▸ DATA BELOW:
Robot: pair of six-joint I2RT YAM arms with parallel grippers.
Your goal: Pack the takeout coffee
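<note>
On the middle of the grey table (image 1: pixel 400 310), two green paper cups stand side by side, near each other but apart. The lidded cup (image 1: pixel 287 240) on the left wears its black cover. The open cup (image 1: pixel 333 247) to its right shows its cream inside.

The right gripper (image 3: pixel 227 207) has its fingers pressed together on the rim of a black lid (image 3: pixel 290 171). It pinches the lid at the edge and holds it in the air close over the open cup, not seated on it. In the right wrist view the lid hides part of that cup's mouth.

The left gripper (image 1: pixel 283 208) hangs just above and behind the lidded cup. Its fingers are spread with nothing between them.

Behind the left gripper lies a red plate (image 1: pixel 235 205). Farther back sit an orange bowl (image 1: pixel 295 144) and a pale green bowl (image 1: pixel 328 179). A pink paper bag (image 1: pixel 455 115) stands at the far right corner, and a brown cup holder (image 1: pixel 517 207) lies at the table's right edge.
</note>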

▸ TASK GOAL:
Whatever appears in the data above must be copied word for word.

▸ TASK OUTPUT:
Robot: pair of six-joint I2RT YAM arms with parallel grippers.
Your goal: Pack the takeout coffee
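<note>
On the middle of the grey table (image 1: pixel 400 310), two green paper cups stand side by side, near each other but apart. The lidded cup (image 1: pixel 287 240) on the left wears its black cover. The open cup (image 1: pixel 333 247) to its right shows its cream inside.

The right gripper (image 3: pixel 227 207) has its fingers pressed together on the rim of a black lid (image 3: pixel 290 171). It pinches the lid at the edge and holds it in the air close over the open cup, not seated on it. In the right wrist view the lid hides part of that cup's mouth.

The left gripper (image 1: pixel 283 208) hangs just above and behind the lidded cup. Its fingers are spread with nothing between them.

Behind the left gripper lies a red plate (image 1: pixel 235 205). Farther back sit an orange bowl (image 1: pixel 295 144) and a pale green bowl (image 1: pixel 328 179). A pink paper bag (image 1: pixel 455 115) stands at the far right corner, and a brown cup holder (image 1: pixel 517 207) lies at the table's right edge.
</note>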

There is no more to the answer.